We all loaded up in the Mesekiu bus yet again and ventured back up north through the winding mountain roads to the PCC Multispecies Hatchery. We met Richard Page, an aquaculturist who has worked at the facility over a year. The facility is a polyculture center that houses and reproduces multiple types of sea creatures such as sea cucumbers, tiger shrimp, rabbit fish, giant clams, mangrove crab, and some rescued hawksbill turtles. Just in the last year this institution has grown exponentially, increasing their success in aquaculture production. In the past eight months they released 16.5 million mangrove crab megalope into the ocean.
(Group gathering around the sea cucumber tanks)
The tour began in the lab where they culture the algae in mother cultures and transfer them into water jugs.
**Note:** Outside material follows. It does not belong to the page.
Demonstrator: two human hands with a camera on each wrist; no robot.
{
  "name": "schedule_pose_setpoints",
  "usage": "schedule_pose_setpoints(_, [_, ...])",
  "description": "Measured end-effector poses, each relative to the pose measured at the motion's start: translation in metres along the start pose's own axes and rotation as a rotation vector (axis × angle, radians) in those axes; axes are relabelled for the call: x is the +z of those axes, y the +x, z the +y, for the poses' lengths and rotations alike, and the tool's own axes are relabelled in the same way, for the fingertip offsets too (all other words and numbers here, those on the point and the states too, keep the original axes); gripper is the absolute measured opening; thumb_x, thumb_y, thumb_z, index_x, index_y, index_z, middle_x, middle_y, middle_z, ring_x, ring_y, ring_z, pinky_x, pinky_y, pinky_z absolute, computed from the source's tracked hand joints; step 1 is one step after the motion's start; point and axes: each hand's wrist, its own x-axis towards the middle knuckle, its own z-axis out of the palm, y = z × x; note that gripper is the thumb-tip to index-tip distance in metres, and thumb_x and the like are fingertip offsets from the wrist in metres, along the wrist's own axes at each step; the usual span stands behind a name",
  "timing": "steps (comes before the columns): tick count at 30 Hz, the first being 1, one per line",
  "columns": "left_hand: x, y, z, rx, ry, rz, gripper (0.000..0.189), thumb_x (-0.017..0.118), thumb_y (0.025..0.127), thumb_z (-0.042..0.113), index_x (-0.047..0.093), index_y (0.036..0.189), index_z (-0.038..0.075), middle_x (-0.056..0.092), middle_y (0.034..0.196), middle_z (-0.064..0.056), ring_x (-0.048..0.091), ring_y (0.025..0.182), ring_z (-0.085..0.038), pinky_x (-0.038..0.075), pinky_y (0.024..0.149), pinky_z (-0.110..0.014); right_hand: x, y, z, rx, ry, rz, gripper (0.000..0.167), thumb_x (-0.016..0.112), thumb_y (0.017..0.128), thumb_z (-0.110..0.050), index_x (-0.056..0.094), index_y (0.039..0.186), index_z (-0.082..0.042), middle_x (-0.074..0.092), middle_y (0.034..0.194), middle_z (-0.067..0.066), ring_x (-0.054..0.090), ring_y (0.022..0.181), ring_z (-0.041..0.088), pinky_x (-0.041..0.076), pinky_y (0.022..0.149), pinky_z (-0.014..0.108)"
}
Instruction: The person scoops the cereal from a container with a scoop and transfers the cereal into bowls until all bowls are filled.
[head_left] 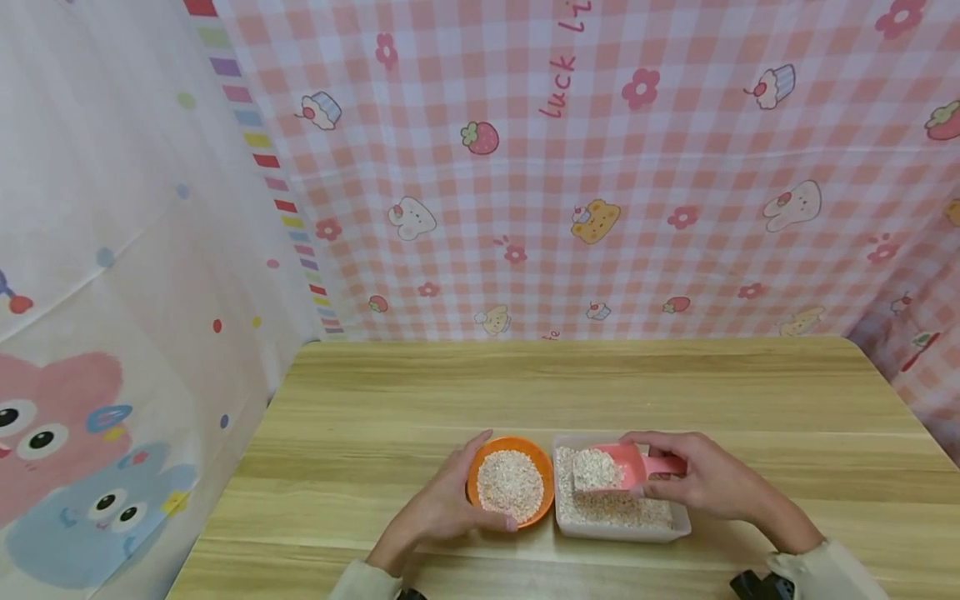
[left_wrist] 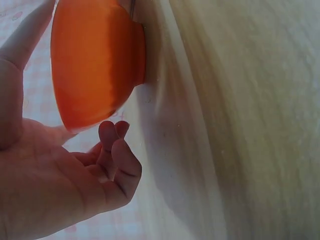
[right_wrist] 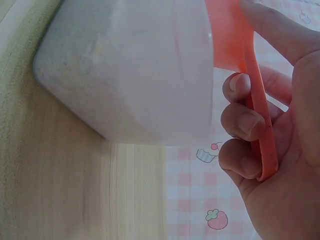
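Note:
An orange bowl (head_left: 548, 502) filled with pale flakes like oats (head_left: 510, 485) stands on the wooden table. My left hand (head_left: 448, 493) holds it from the left, thumb at the near rim and index finger at the far rim. In the left wrist view, the other fingers (left_wrist: 127, 172) bend beside the orange bowl (left_wrist: 92, 60). My right hand (head_left: 708, 475) grips the handle of a pink scoop (head_left: 633, 464), heaped with flakes, over a translucent white tub (head_left: 622, 532). Fingers (right_wrist: 245, 122) curl round the scoop's handle (right_wrist: 262, 115) in the right wrist view.
The tub, holding more flakes, stands directly right of the bowl on the wooden table (head_left: 450, 383). A pink checked cloth (head_left: 525, 183) hangs behind the table's far edge. Another printed cloth (head_left: 150, 250) hangs at the left.

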Motion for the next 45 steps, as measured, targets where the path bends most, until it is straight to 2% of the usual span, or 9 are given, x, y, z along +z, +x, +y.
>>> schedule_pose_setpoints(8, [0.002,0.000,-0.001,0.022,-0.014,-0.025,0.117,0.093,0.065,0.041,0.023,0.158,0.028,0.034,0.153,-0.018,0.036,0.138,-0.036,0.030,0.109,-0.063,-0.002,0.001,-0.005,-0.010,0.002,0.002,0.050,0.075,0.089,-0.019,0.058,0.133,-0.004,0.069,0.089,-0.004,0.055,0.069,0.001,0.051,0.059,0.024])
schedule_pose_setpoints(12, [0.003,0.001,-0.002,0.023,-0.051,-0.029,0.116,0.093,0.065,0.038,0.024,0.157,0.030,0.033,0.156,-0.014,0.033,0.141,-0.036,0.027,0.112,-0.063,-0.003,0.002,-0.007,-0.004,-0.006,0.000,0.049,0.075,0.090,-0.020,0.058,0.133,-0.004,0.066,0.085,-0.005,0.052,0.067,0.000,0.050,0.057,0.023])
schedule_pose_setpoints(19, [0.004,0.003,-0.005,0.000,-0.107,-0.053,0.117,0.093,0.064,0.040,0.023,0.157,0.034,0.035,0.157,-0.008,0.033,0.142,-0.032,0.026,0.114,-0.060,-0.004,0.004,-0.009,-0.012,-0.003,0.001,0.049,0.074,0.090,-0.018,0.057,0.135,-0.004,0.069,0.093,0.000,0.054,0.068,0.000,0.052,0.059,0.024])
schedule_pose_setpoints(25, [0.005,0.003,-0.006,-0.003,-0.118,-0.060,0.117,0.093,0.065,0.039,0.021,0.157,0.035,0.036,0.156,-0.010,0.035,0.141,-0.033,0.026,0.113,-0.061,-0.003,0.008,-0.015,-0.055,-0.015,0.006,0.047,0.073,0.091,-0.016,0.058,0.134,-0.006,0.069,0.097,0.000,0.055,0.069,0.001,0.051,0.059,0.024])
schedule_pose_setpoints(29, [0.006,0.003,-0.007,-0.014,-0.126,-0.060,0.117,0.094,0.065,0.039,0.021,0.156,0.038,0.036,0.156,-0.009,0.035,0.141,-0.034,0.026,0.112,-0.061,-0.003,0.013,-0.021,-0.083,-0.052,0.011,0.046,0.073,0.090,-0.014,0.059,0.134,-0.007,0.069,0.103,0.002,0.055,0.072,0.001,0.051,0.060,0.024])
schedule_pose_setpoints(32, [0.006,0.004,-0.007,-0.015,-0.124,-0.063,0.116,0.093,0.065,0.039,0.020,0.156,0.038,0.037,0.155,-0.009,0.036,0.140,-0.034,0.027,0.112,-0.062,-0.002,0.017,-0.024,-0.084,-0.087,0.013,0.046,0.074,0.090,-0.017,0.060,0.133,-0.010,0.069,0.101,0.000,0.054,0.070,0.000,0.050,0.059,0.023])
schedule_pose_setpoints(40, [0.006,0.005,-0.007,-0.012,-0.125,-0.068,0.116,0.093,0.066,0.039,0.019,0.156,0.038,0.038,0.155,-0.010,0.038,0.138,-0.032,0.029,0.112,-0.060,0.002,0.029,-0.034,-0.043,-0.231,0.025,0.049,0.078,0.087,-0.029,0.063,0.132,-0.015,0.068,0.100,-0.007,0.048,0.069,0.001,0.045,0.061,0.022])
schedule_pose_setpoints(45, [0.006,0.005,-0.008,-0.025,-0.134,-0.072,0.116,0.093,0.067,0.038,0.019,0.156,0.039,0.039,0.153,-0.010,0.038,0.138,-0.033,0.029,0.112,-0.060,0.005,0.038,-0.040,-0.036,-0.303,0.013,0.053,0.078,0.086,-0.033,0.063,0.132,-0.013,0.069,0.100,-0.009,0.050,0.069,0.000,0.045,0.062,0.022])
There are three different types (CM, Nano, ISO) that are used as the base for the aquaculture feed.
(The three types of algae)
There were three different tanks with tiger shrimp. Tank 1 had a high protein feed, tank 2 had a Taiwanese feed, and tank 3 had a low protein feed. We observed that the shrimp in tank 1 were the largest around 200 grams and had much more color and energy.
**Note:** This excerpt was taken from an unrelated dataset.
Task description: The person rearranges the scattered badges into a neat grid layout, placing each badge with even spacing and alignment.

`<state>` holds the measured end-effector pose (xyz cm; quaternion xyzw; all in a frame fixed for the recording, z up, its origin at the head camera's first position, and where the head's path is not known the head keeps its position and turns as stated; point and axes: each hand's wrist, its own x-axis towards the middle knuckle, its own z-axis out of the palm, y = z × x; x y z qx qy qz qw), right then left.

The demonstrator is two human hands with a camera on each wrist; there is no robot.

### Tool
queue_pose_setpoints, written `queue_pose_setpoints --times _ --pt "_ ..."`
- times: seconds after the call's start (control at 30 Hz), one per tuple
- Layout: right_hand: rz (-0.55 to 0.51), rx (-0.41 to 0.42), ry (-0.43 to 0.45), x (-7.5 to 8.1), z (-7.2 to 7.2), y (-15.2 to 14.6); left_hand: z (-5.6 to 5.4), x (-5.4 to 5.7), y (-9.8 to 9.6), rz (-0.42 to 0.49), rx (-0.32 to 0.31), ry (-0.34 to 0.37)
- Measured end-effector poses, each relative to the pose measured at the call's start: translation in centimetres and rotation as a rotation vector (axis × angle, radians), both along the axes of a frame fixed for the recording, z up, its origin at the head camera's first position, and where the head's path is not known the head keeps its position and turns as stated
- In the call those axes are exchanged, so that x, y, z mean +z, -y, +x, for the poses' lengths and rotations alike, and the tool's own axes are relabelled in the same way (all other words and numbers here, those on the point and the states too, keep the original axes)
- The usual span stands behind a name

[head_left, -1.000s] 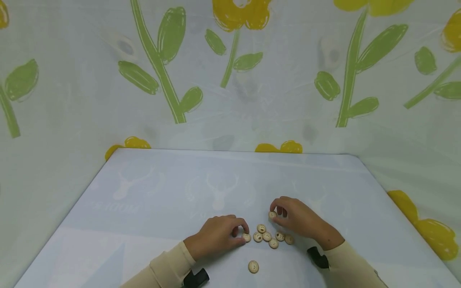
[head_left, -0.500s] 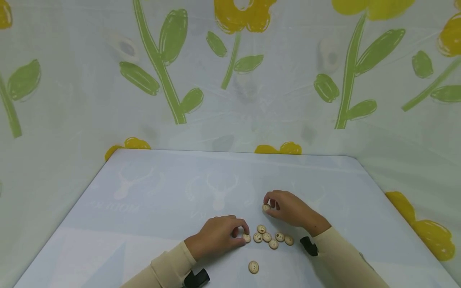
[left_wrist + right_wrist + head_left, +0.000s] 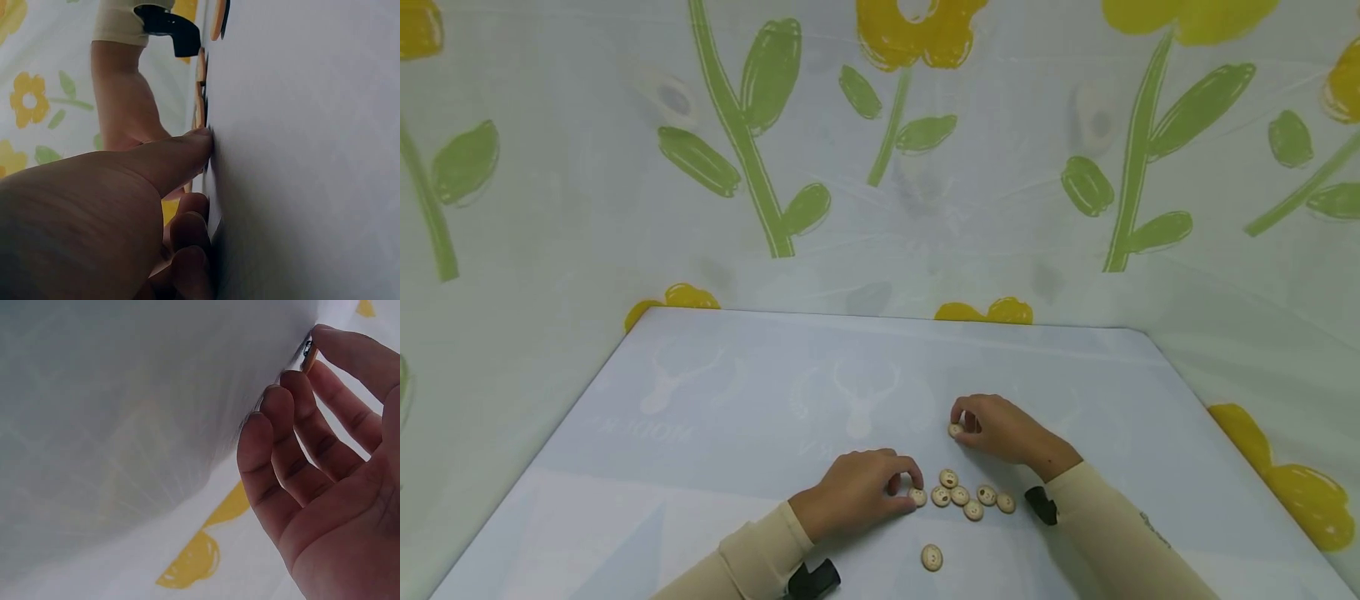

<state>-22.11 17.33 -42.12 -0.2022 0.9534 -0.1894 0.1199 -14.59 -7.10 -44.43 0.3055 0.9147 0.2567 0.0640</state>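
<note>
In the head view my left hand (image 3: pixel 861 492) pinches a small round wooden disc (image 3: pixel 917 497) between thumb and fingertip, low at the tabletop. That disc is hidden behind the thumb (image 3: pixel 181 153) in the left wrist view. Farther back and to the right, my right hand (image 3: pixel 1003 432) holds another wooden disc (image 3: pixel 956 430) by its edges. The right wrist view shows this disc (image 3: pixel 309 357) edge-on between thumb and index finger, close to the table surface. Between the hands lies a cluster of several similar discs (image 3: pixel 959 495) with dark printed marks, some touching.
A single wooden disc (image 3: pixel 932 557) lies apart, nearer the front. The white table (image 3: pixel 737 375) bears faint antler prints, and a flower-patterned cloth (image 3: pixel 985 167) hangs behind it. Black wrist cameras (image 3: pixel 814 578) sit under both sleeves.
My right hand has carried its disc away from the cluster, leftward and toward the far side, then nearly stopped. My left hand and the discs on the table have stayed in place.
</note>
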Motion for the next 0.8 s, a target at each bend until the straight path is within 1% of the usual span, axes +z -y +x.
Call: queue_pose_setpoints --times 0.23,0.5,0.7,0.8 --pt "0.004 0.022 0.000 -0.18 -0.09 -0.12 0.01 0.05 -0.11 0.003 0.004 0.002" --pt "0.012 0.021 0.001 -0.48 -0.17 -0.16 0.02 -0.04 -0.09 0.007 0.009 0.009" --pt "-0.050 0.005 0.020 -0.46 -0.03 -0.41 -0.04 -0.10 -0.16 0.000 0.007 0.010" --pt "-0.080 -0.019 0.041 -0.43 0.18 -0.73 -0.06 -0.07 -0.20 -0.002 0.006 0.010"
(Tiger Shrimp chilling out)
We moved our tour to the sea cucumber tanks where there were two different types. Most interesting was the Stichopus cucumber contains the highest amount of fucan sulfites. These sea cucumbers can be segmented into additional ones. Richard Page has been studying the effects of the holothurin toxin that they contain and the regenerative processes that they can have. When mixed with stem cells they have the potential to help with growing skin, cartilage, and ligaments.
(Veronica, Rebecca, and Abby holding sea cucumbers)
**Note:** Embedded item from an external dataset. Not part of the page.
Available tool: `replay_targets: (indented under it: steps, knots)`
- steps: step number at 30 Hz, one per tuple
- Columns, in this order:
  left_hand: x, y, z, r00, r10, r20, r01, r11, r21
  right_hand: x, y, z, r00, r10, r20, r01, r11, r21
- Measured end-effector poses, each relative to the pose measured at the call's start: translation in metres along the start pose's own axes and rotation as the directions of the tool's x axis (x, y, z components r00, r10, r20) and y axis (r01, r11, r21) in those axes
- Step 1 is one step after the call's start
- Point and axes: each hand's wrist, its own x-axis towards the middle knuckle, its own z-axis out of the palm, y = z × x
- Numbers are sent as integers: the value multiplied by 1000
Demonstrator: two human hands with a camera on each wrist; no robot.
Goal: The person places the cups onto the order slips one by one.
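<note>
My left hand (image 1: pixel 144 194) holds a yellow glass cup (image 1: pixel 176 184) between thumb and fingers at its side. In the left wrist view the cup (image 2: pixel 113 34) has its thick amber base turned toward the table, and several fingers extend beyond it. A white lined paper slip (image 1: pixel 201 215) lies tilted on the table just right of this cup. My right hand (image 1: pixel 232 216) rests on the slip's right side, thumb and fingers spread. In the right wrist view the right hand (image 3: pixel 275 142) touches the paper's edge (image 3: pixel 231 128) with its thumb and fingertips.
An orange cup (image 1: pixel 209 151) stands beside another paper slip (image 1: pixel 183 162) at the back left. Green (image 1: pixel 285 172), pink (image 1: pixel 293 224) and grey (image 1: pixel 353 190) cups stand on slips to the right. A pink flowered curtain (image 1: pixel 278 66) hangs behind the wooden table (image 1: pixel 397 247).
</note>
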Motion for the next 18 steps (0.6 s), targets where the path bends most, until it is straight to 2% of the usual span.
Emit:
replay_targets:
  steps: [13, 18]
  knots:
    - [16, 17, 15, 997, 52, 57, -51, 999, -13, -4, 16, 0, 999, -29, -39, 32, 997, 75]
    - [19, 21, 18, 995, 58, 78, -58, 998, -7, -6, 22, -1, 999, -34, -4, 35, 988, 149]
We returned to PCC for a quick break and then returned to our bus to make our way to the Koror Solid Waste Facility. It is a multi operational facility ran by the local government. Here they separates the glass from the plastic and compost.
(The group photo in front of Koror Solid Waste Facility)
Onsite it contains the Belau Eco Glass Studio that turns the glass in the recycling process into art.
(Belau Eco Glass Center sign)
(Recycled glass art replication of Palauan women’s money (Bachel))
Part of the waste facility is dedicated to recycling plastic into a synthetic Diesel fuel. The process begins with separating plastic into four categories, cutting them up into tiny bits, washing, drying, and then heating that into a gas that distills into the end product of fuel. This process creates enough energy to fuel itself with a 10% surplus. The Chief engineer of the facility told us that they would like to expand the operation to process all of Palau’s waste plastic, but they are facing a prohibitive cost and a lack of personnel. We also learned how the Japanese government gave Koror a grant (in alignment with the UN mission for sustainability) to replace equipment lost in a 2017 fire.
(Separated plastic shreds)
We came back to PCC and toured their 3D printing lab where they had made lots of these cool fruit fly traps that twist onto plastic bottles. They also had a giant lantern trap for Rhinoceros Beetles. One type of the beetle lives in a coconut tree and spreads a disease into the trees which can eventually kill them. The lantern traps have a light and pheromone pouch that lures them inside.
(Bryan, Scott and KB introducing the Rhinoceros traps)
This day gave a lot of insight into how the Palauan community, government, and outside partnerships collaborate to solve sustainability issues and to better improve the cultural and economic environment.